▶ **Data block**
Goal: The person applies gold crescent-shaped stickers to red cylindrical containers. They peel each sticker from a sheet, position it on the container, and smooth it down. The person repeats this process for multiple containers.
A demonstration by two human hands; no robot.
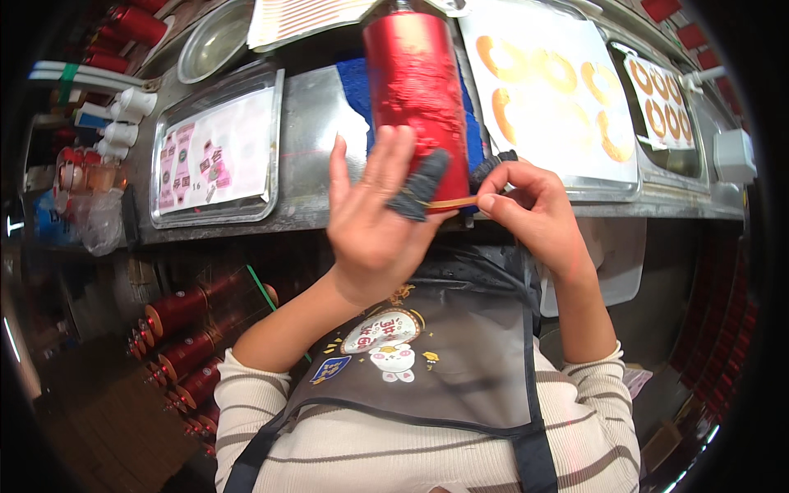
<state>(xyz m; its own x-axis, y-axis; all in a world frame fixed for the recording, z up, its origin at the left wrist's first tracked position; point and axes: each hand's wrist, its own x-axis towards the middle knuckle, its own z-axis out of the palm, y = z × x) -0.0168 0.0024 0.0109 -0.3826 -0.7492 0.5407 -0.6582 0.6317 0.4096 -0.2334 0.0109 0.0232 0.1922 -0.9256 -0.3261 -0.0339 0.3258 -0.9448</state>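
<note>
A shiny red metal cylinder (pixel 415 90) with a crinkled, raised surface lies lengthwise before me on a blue cloth (pixel 355 90). My left hand (pixel 370 218) is at its near end, fingers stretched out and slightly blurred. A dark finger cot (pixel 421 187) covers the thumb, which rests against the cylinder. My right hand (pixel 532 209) pinches one end of a thin orange strip (pixel 454 203) between thumb and forefinger; dark cloth covers a fingertip there too. The strip runs from that pinch to the cylinder's near rim, and its other end is hidden by my left hand.
Right of the cylinder, a tray holds a white sheet of orange ring-shaped pieces (pixel 567 148); a smaller ring sheet (pixel 657 99) lies beyond. On the left are a tray of pink printed labels (pixel 218 156) and a metal bowl (pixel 215 41). More red cylinders (pixel 185 361) stand below the bench.
</note>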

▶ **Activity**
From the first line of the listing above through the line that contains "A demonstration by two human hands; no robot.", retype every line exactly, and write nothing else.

▶ **Solution to the exercise**
Goal: The person applies gold crescent-shaped stickers to red cylindrical containers. They peel each sticker from a sheet, position it on the container, and smooth it down. The person repeats this process for multiple containers.
A demonstration by two human hands; no robot.

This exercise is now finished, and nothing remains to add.